> **EXERCISE PROMPT**
Your answer is the lines below, exactly, from the one that contains "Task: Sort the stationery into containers" through the one that contains "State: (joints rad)", both included.

[[ INPUT MATERIAL open ]]

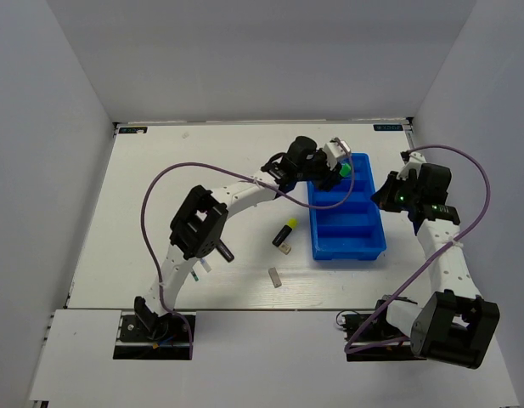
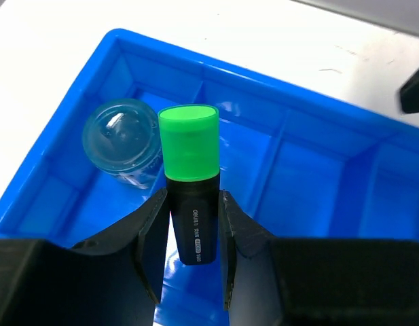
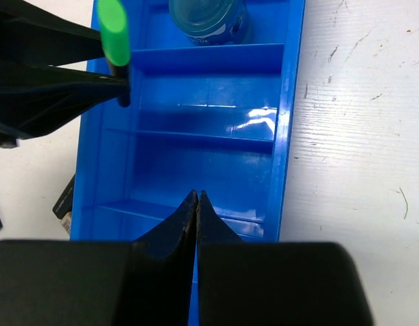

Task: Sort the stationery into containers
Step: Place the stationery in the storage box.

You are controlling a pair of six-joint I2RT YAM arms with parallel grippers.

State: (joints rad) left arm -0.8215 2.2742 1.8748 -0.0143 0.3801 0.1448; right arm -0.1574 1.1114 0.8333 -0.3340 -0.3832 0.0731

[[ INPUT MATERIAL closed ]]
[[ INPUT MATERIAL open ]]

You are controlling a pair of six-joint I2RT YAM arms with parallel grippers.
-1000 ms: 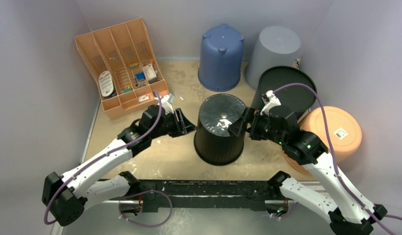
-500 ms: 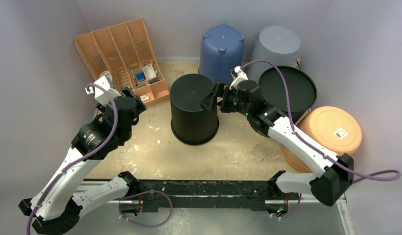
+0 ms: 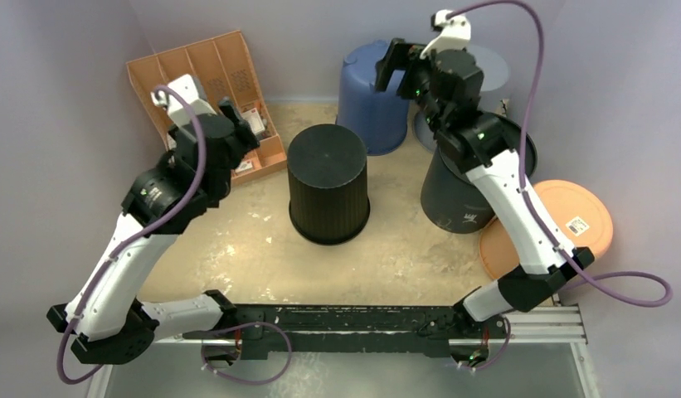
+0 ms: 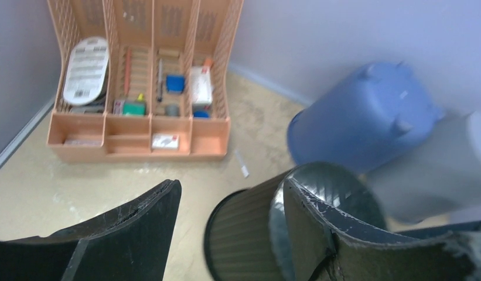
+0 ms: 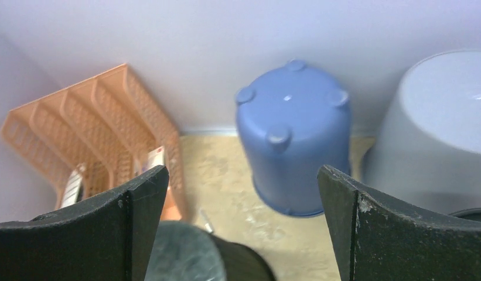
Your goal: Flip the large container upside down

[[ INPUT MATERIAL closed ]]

> **TASK RESULT**
Task: Sort the stationery into containers
Step: Place the stationery in the storage box.

You are controlling a pair of six-joint I2RT YAM arms with parallel grippers.

State: (joints rad) left arm -0.8215 2.2742 1.8748 -0.0143 0.3801 0.1448; right arm -0.1574 1.1114 0.8333 -0.3340 -0.3832 0.0731

With that, the output is done.